Faunes. Poésie, corps, danse, de Mallarmé à Nijinski
Pascal Caron
Champion, 2006
Comment un poème fait-il parler la danse, et un ballet, la poésie ? Quand Vaslac Nijinski présente le Prélude à l'après-midi d'un faune au Théâtre du Châtelet, en 1912, il semble que le rêve de Mallarmé se réalise. Ce rêve ? Porter à la scène L'Après-midi d'un faune, initialement conçu pour elle ; redonner au spectacle la force d'un rite et installer un site qui ait l'autonomie d'un temple. Avec les Ballets russes, la correspondance entre les arts aurait trouvé se formule exacte par-delà le programme wagnérien. Avec Nijinski, la danse se serait dégagée du réalisme psychologique ou merveilleux qui la masquait, redécouvrant un corps arraché à lui-même par les esthétiques classique et romantique. Mais si du poète au chorégraphe, en passant par Debussy, un régime s'inaugure, où chaque pratique dialoguera avec une autre sans soumission, les discours qui s'efforcent de comprendre ce déplacement épistémologique, eux, hésitent et se croisent. Et encore aujourd'hui. En examinant comment Mallarmé et Nijinski ont été mis en relation, ce livre veut aussi rappeler la complexité d'un faune, emblème d'un trouble qu'on appelle modernité.

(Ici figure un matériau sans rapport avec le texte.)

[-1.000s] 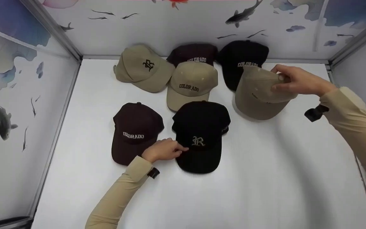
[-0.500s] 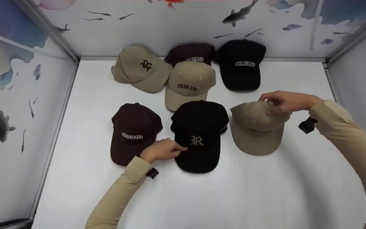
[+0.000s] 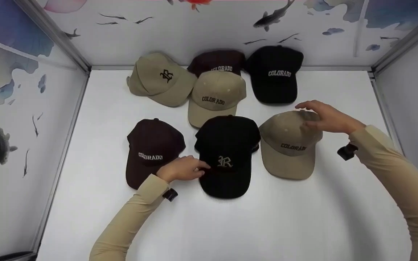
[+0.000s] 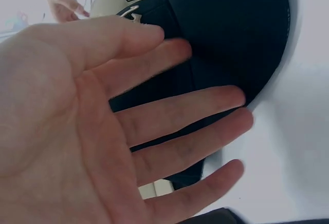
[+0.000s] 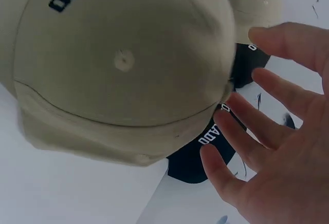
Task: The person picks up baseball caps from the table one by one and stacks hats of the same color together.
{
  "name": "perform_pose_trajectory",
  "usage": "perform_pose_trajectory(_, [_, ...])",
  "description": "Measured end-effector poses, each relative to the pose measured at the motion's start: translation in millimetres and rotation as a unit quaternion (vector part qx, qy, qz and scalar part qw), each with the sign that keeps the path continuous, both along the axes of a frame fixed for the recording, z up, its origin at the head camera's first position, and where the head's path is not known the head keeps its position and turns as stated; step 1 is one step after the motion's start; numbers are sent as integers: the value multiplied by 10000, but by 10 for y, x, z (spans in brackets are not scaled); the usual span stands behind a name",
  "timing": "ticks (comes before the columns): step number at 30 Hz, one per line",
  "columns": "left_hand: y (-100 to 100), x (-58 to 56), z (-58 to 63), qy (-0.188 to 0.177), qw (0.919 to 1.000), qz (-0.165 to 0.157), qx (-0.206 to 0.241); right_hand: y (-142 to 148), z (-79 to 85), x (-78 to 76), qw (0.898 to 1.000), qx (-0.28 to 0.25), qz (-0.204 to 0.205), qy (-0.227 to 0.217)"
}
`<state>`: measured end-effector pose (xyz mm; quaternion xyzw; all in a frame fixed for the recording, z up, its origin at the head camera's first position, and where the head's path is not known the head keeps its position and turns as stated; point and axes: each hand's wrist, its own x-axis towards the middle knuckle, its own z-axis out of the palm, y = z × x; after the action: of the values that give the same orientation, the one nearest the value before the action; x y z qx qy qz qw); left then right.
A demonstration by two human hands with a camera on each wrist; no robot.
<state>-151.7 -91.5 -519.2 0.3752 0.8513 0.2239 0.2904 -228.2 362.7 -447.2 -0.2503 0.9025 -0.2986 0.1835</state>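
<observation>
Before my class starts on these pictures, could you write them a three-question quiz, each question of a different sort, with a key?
1. How many caps visibly show an R in the head view?
2. Fill the gap: in the front row, the ____ cap lies between the front maroon cap and the front tan cap.
3. True or false: the right hand is gripping the front tan cap.

Key
1. Two: the front black cap and the back-left tan cap.
2. Black.
3. False: the right wrist view shows its fingers spread beside the cap, not closed on it.
</observation>
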Motion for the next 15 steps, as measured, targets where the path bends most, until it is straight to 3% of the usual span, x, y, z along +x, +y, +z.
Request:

Pour comprendre les enjeux esthétiques et littéraires qu'il représente, il faudra courir nous-mêmes le risque du divers, des traités de danse aux méthodes de notation du mouvement ,des discours anthropologiques et philosophiques au poème de Mallarmé, en passant par ses articles sur le ballet. D'ailleurs, comme Nijinski, le poète nous l'a montré : l'écriture et la danse sont plurielles en tant que pratiques. De là qu'elles aient été saisies par ce corps de faune, mouvant et hybride, dont on ne sait jamais si l'apparition sera favorable ou funeste.
Né en 1975, Pascal Caron est chercheur postdoctoral affilié à l'Université de Montréal.